- [INFORMATION SHOWN]
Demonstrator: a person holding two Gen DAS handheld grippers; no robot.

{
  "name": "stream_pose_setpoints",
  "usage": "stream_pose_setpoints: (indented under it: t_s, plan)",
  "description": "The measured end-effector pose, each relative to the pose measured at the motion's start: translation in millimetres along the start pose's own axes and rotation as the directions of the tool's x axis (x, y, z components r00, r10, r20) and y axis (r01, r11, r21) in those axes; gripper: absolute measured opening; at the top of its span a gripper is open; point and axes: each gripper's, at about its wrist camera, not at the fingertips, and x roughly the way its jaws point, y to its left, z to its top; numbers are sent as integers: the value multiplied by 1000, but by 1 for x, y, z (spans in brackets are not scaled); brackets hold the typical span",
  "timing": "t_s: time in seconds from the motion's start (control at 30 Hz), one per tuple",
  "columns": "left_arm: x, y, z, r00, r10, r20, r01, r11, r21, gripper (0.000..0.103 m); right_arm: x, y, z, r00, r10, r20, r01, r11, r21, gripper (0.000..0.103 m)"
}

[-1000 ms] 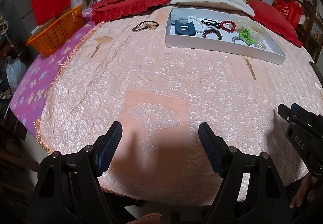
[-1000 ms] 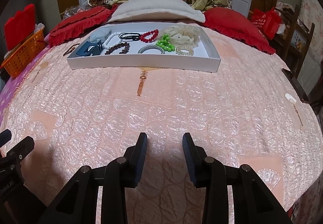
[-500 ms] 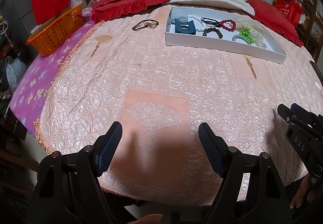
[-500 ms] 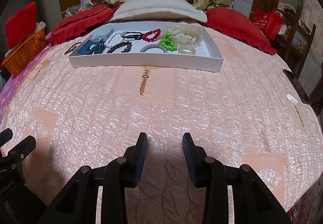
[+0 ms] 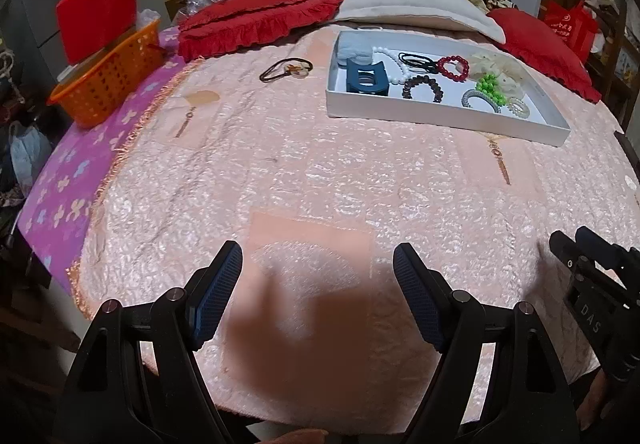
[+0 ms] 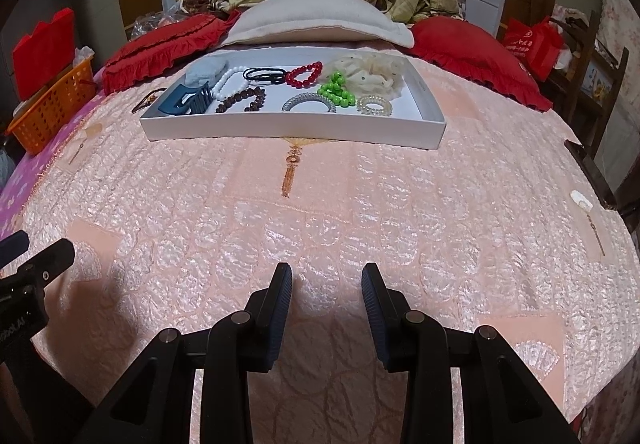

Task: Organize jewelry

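A white tray (image 6: 296, 130) sits in the upper middle of the right wrist view on a pink quilted bedspread (image 6: 320, 204); inside it lie a blue hair claw (image 6: 186, 102), white beads (image 6: 230, 82), a black hair tie (image 6: 262, 74), a red bead bracelet (image 6: 304, 74), a brown bead bracelet (image 6: 242, 100), green beads (image 6: 336, 90), a silvery bangle (image 6: 308, 102), a clear coil tie (image 6: 374, 105) and a cream scrunchie (image 6: 372, 70); left of the tray, on the bedspread, rests a dark hair tie with a charm (image 5: 286, 69); an orange basket (image 5: 108, 80) stands at the left edge; red pillows (image 5: 260, 22) lie beyond; the left gripper (image 5: 318, 276) gapes wide and empty at lower centre; the right gripper (image 6: 326, 294) stands narrower, nothing between its pads.
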Motion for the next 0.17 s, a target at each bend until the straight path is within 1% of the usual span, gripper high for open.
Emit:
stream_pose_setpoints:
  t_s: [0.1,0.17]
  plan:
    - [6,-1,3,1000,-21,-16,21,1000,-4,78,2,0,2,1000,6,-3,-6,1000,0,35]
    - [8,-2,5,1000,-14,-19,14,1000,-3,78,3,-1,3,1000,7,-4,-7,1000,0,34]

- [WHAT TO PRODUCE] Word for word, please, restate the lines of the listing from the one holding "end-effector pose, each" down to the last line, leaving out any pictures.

- [ANSWER BELOW]
  "description": "The measured end-effector pose, each relative to the pose measured at the motion's start: translation in millimetres along the start pose's own axes and rotation as the directions of the tool's x axis (x, y, z components r00, r10, r20) and y axis (r01, r11, r21) in those axes; gripper: absolute measured opening; at the top of its span a gripper is open; point and axes: each gripper's, at about its wrist camera, not at the fingertips, and x roughly the way its jaws point, y to its left, z to its top; numbers are sent as integers: the value multiplied by 1000, but by 1 for x, y, z (spans in brackets are not scaled); brackets hold the typical span",
  "timing": "t_s: time in seconds from the motion's start (control at 30 Hz), one per tuple",
  "columns": "left_arm: x, y, z, r00, r10, r20, r01, r11, r21, gripper (0.000..0.103 m); right_arm: x, y, z, r00, r10, r20, r01, r11, r21, gripper (0.000..0.103 m)"
}

[-1000 ms] 
[-1000 ms] 
[-500 ms] 
[-500 ms] 
[+0 ms] 
[+0 ms] 

Task: Organize jewelry

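A white tray (image 6: 296, 130) sits in the upper middle of the right wrist view on a pink quilted bedspread (image 6: 320, 204); inside it lie a blue hair claw (image 6: 186, 102), white beads (image 6: 230, 82), a black hair tie (image 6: 262, 74), a red bead bracelet (image 6: 304, 74), a brown bead bracelet (image 6: 242, 100), green beads (image 6: 336, 90), a silvery bangle (image 6: 308, 102), a clear coil tie (image 6: 374, 105) and a cream scrunchie (image 6: 372, 70); left of the tray, on the bedspread, rests a dark hair tie with a charm (image 5: 286, 69); an orange basket (image 5: 108, 80) stands at the left edge; red pillows (image 5: 260, 22) lie beyond; the left gripper (image 5: 318, 276) gapes wide and empty at lower centre; the right gripper (image 6: 326, 294) stands narrower, nothing between its pads.
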Motion for the next 0.17 s, a target at each bend until the straight path is within 1% of the usual span, gripper high for open.
Emit:
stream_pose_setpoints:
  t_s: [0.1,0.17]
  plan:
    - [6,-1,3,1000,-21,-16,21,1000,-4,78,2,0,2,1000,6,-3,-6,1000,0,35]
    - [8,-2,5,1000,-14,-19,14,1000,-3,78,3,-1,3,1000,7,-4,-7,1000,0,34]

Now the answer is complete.